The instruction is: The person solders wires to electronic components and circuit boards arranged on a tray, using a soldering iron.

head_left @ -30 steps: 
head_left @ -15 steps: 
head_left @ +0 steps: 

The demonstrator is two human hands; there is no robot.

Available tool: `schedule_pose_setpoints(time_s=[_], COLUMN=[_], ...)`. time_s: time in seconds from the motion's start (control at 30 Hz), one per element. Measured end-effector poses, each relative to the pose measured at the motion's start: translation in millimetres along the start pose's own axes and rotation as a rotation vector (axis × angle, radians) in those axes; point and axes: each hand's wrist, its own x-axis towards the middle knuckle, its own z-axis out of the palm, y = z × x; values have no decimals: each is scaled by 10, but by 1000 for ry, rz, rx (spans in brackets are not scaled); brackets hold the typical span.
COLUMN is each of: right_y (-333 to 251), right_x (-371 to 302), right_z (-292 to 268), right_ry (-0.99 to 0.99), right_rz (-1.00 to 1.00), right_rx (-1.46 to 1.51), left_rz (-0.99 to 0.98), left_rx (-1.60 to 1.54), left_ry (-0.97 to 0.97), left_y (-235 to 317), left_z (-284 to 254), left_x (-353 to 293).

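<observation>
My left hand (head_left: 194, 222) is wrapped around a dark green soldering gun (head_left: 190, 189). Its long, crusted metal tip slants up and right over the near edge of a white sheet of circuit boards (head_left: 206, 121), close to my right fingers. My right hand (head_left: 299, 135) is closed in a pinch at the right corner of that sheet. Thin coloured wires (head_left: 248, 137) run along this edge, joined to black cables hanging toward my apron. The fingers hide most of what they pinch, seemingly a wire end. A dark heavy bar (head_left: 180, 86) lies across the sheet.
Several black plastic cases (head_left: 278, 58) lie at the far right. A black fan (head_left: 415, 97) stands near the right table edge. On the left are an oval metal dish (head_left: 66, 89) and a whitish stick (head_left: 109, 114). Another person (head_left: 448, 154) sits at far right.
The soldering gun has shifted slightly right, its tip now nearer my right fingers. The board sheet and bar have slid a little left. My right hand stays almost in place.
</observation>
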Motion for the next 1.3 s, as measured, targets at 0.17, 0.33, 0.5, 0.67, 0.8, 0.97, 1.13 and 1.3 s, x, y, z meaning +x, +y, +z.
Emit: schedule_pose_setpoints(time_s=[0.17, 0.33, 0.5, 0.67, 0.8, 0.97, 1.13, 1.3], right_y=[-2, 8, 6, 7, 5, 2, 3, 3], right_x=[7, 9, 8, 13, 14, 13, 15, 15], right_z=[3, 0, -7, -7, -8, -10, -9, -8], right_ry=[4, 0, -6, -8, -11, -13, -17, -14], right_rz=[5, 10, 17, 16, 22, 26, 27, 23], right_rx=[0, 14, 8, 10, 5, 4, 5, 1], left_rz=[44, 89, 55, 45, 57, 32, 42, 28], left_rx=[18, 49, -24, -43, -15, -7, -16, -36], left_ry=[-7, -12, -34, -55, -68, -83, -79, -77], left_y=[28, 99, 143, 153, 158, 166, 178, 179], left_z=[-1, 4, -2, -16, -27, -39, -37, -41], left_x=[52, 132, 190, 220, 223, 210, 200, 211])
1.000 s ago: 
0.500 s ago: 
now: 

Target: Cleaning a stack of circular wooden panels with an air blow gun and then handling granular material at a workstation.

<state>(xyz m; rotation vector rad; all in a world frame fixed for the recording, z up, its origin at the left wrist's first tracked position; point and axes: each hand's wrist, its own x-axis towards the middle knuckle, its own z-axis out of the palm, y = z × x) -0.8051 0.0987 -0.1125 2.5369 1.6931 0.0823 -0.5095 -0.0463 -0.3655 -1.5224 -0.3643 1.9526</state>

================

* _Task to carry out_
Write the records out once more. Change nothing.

* _Solution to this exercise_
The instruction is: The person solders wires to electronic components and circuit boards arranged on a tray, using a soldering iron.

head_left @ -30 steps: 
head_left @ -15 steps: 
head_left @ +0 steps: 

The demonstrator is two human hands; there is no robot.

Available tool: `schedule_pose_setpoints(time_s=[_], COLUMN=[_], ...)`. time_s: time in seconds from the motion's start (control at 30 Hz), one per element. Measured end-effector poses, each relative to the pose measured at the motion's start: translation in millimetres along the start pose's own axes and rotation as a rotation vector (axis × angle, radians) in those axes; point and axes: each hand's wrist, its own x-axis towards the middle knuckle, its own z-axis out of the palm, y = z × x; values have no decimals: each is scaled by 10, but by 1000 for ry, rz, rx (spans in brackets are not scaled); brackets hold the typical span.
COLUMN is each of: right_y (-333 to 251), right_x (-371 to 302), right_z (-292 to 268), right_ry (-0.99 to 0.99), right_rz (-1.00 to 1.00), right_rx (-1.46 to 1.51), left_rz (-0.99 to 0.98), left_rx (-1.60 to 1.54), left_ry (-0.97 to 0.97), left_y (-235 to 317), left_z (-284 to 254), left_x (-353 to 293).

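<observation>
My left hand (head_left: 194, 222) is wrapped around a dark green soldering gun (head_left: 190, 189). Its long, crusted metal tip slants up and right over the near edge of a white sheet of circuit boards (head_left: 206, 121), close to my right fingers. My right hand (head_left: 299, 135) is closed in a pinch at the right corner of that sheet. Thin coloured wires (head_left: 248, 137) run along this edge, joined to black cables hanging toward my apron. The fingers hide most of what they pinch, seemingly a wire end. A dark heavy bar (head_left: 180, 86) lies across the sheet.
Several black plastic cases (head_left: 278, 58) lie at the far right. A black fan (head_left: 415, 97) stands near the right table edge. On the left are an oval metal dish (head_left: 66, 89) and a whitish stick (head_left: 109, 114). Another person (head_left: 448, 154) sits at far right.
The soldering gun has shifted slightly right, its tip now nearer my right fingers. The board sheet and bar have slid a little left. My right hand stays almost in place.
</observation>
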Motion for the next 1.3 s, as measured, targets at 0.17, 0.33, 0.5, 0.67, 0.8, 0.97, 1.13 and 1.3 s, x, y, z meaning +x, +y, +z.
Emit: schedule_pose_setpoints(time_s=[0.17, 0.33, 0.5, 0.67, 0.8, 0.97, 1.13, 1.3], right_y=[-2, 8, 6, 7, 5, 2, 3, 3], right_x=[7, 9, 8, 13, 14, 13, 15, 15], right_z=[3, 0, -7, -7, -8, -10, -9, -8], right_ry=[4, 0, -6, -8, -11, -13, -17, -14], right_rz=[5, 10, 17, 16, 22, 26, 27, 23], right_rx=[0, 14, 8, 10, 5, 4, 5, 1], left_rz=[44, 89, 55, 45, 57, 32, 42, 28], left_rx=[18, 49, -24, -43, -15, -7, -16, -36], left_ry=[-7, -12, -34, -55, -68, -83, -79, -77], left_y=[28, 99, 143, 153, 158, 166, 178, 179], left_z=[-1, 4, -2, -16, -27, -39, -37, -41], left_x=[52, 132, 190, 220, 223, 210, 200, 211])
1.000 s ago: 
0.500 s ago: 
now: 

Target: Cleaning a stack of circular wooden panels with an air blow gun and then handling granular material at a workstation.

<state>(xyz m; rotation vector rad; all in a world frame fixed for the recording, z up, its origin at the left wrist's first tracked position; point and axes: each hand's wrist, its own x-axis towards the middle knuckle, its own z-axis out of the palm, y = z × x) -0.8051 0.0987 -0.1125 2.5369 1.6931 0.0823 -0.5095 -0.0463 -0.3655 -1.5224 -0.3643 1.9526</state>

The exercise asks for nothing more.